PROVIDED DATA |

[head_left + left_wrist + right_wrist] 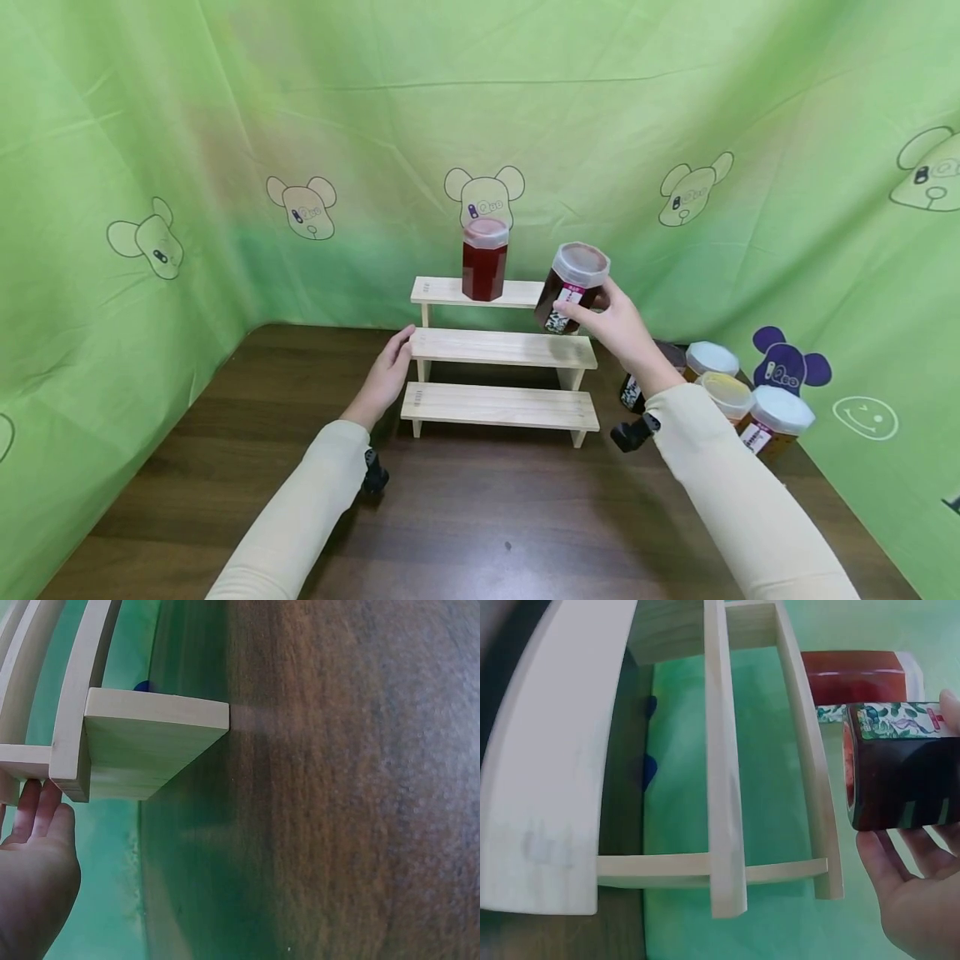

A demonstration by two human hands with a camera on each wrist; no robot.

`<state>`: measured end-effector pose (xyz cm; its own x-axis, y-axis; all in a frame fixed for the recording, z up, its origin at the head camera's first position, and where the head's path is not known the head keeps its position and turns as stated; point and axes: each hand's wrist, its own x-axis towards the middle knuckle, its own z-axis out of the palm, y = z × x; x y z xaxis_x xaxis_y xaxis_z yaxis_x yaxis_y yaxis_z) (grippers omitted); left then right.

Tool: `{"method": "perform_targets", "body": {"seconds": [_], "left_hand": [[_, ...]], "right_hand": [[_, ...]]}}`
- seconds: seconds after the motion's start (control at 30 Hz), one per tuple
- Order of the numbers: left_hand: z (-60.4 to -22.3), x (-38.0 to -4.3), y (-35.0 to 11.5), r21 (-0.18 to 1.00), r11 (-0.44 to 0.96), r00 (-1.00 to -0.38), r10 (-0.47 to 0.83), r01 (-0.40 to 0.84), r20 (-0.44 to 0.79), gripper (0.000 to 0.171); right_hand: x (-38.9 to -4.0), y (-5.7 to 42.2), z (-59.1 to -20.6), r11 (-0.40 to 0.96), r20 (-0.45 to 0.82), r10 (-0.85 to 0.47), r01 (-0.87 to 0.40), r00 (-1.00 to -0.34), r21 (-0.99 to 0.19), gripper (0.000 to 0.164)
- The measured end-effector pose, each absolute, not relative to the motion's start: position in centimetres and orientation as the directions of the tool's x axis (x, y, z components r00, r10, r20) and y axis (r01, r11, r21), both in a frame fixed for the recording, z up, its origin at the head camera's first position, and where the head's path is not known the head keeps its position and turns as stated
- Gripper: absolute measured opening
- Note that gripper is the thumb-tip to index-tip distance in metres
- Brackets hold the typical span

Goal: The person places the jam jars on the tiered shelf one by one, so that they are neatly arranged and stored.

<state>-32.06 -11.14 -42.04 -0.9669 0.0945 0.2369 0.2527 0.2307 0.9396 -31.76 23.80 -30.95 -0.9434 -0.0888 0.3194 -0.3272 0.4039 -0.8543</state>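
My right hand [621, 327] grips a dark jar [907, 776] with a clear whitish lid and a patterned label. It holds the jar slightly tilted near the right end of the top step of a three-tier wooden shelf [502, 346]. On that top step a red jar [483, 265] with a pale lid stands upright. My left hand [387, 375] touches the left end of the middle step, its fingers fairly straight. In the left wrist view these fingers [46, 810] reach the shelf's side, their tips partly hidden by the wood.
At the right of the brown table [465, 517] several jars stand together, among them a white-lidded one [780, 412] and a yellow-lidded one [724, 393], partly behind my right forearm. A green cloth [360, 108] with mouse-head drawings hangs behind and at the sides.
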Motion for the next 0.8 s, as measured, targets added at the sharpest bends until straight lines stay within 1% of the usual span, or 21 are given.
{"method": "perform_targets", "body": {"seconds": [0.17,0.2,0.57,0.8], "left_hand": [[-42.0,-32.0,-11.1,0.94,0.244,-0.97,0.095,0.239,0.222,0.046],[-42.5,-32.4,-11.2,0.939,0.244,-0.97,0.092,0.241,0.225,0.046],[-42.6,-32.4,-11.3,0.944,0.222,-0.969,0.098,0.244,0.227,0.047],[-42.6,-32.4,-11.3,0.943,0.228,-0.97,0.095,0.242,0.226,0.046]], "right_hand": [[-33.4,23.5,-30.6,0.366,0.285,-0.119,-0.309,-0.951,-0.878,0.075],[-33.7,23.5,-30.6,0.363,0.277,-0.122,-0.302,-0.953,-0.881,0.075],[-35.4,22.5,-29.8,0.397,0.239,-0.152,-0.281,-0.959,-0.874,0.078],[-36.3,22.0,-29.9,0.373,0.226,-0.159,-0.27,-0.961,-0.888,0.078]]}}
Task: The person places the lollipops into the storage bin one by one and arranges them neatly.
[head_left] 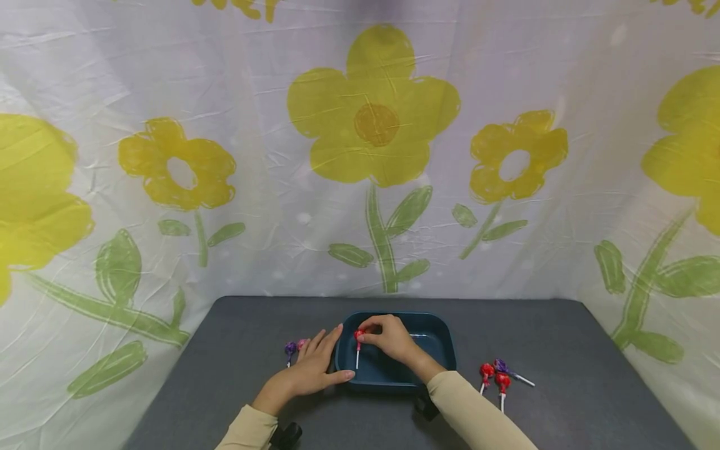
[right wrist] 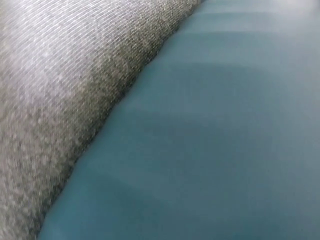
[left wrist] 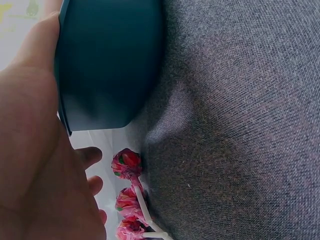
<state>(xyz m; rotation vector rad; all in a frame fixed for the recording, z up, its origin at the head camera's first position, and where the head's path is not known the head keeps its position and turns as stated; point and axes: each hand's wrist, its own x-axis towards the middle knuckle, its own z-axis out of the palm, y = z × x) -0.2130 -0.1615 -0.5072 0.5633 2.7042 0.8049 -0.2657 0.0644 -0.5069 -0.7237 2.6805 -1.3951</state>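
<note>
In the head view a dark teal tray (head_left: 444,340) stands on the table. My right hand (head_left: 392,338) reaches over it and pinches a red lollipop (head_left: 358,340) near its head, the white stick pointing down inside the left part of the tray. Against the left rim lies my left hand (head_left: 312,370), its fingers extended and its thumb along the near left corner. The left wrist view has this palm (left wrist: 35,150) at the tray's edge (left wrist: 107,65). Only the outer wall of the tray (right wrist: 200,135) fills most of the right wrist view; the right fingers are hidden there.
Beyond the left fingers lie a purple lollipop (head_left: 290,347) and a pink lollipop (head_left: 302,344), partly covered. Red lollipops (head_left: 503,381) and a purple lollipop (head_left: 500,365) are grouped on the grey table (head_left: 562,350) at the right. A flower-printed cloth (head_left: 270,187) hangs behind.
</note>
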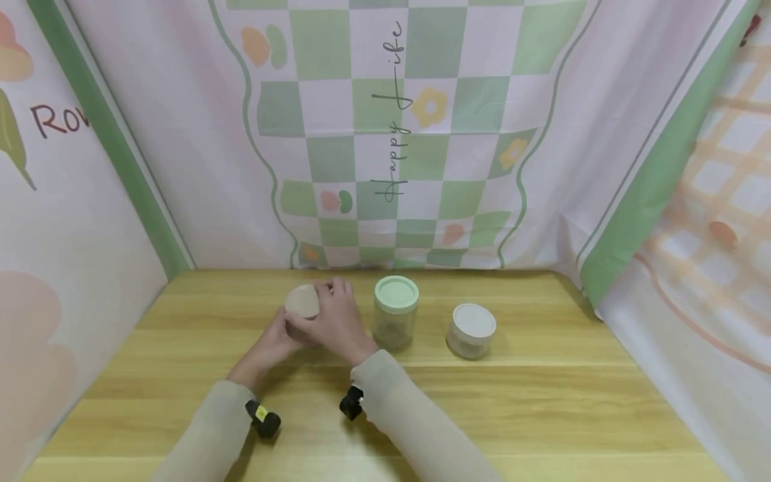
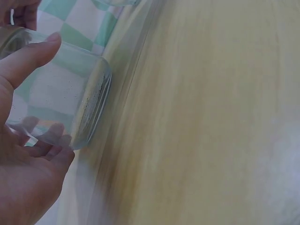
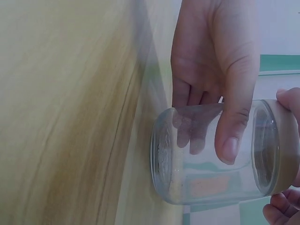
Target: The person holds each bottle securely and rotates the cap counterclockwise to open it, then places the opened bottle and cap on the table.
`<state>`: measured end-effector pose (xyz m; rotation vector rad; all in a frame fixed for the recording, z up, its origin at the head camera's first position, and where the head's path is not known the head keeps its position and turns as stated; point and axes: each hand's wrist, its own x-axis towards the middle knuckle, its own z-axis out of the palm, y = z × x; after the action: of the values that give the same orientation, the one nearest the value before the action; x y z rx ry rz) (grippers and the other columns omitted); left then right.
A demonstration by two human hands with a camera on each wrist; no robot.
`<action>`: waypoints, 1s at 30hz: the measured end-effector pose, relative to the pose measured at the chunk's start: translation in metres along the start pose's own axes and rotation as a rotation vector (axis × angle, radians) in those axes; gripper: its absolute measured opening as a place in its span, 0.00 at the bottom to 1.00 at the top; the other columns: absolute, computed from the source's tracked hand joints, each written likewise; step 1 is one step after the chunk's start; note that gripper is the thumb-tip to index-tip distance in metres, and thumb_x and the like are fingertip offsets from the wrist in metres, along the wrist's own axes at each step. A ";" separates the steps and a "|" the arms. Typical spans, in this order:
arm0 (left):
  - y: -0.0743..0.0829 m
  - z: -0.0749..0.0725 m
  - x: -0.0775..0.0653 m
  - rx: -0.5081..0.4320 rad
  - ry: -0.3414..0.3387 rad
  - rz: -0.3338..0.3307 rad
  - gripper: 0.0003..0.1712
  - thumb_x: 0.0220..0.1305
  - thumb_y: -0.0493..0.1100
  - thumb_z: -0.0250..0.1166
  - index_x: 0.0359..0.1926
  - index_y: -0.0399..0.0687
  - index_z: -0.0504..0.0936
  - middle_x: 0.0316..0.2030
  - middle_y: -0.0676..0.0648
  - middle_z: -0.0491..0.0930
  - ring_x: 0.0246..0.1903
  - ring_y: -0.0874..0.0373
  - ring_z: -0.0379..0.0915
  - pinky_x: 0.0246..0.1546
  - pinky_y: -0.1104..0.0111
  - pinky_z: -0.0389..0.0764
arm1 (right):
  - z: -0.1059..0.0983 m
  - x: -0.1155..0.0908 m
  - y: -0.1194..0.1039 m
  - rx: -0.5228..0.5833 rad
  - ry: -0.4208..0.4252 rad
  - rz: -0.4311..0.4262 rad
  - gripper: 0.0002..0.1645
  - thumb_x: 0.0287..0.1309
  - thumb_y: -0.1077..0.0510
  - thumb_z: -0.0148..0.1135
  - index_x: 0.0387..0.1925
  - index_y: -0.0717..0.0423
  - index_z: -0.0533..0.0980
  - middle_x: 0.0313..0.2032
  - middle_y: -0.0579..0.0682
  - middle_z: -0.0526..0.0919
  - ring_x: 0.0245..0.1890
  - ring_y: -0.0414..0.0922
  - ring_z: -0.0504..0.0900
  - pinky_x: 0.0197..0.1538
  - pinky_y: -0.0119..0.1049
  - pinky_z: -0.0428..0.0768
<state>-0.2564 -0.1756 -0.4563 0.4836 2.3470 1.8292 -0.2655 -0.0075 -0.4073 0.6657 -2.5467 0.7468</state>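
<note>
A clear jar [image 3: 197, 171] with a beige lid [image 1: 301, 301] stands between both hands at the left of the table. My left hand [image 1: 274, 340] grips the jar's body, its thumb on one side and fingers around the other, as the right wrist view shows. My right hand [image 1: 340, 318] holds the lid by its rim from above, on the jar's mouth. Only some fingers of the right hand [image 3: 291, 105] show at the edge of that view. Whether the jar's base touches the table, I cannot tell.
Just right of my right hand stands a tall clear jar with a green lid [image 1: 396, 294]. Farther right is a short clear jar with a white lid [image 1: 474, 321]. The wooden table [image 1: 542, 402] ends at a checked curtain [image 1: 385, 154] behind.
</note>
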 end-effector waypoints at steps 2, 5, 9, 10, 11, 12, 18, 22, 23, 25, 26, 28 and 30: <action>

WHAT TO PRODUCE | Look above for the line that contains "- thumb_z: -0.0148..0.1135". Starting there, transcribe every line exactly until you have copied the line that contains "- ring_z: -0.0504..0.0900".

SOLUTION FOR THIS EXERCISE |
  - thumb_z: -0.0148..0.1135
  - index_x: 0.0387..0.1925
  - index_y: -0.0717..0.0423
  - index_z: -0.0533..0.0980
  - middle_x: 0.0313..0.2032
  - middle_y: -0.0579..0.0682
  - middle_z: -0.0526..0.0919
  - ring_x: 0.0245..0.1890
  - ring_y: -0.0414..0.0922
  - ring_z: -0.0504..0.0900

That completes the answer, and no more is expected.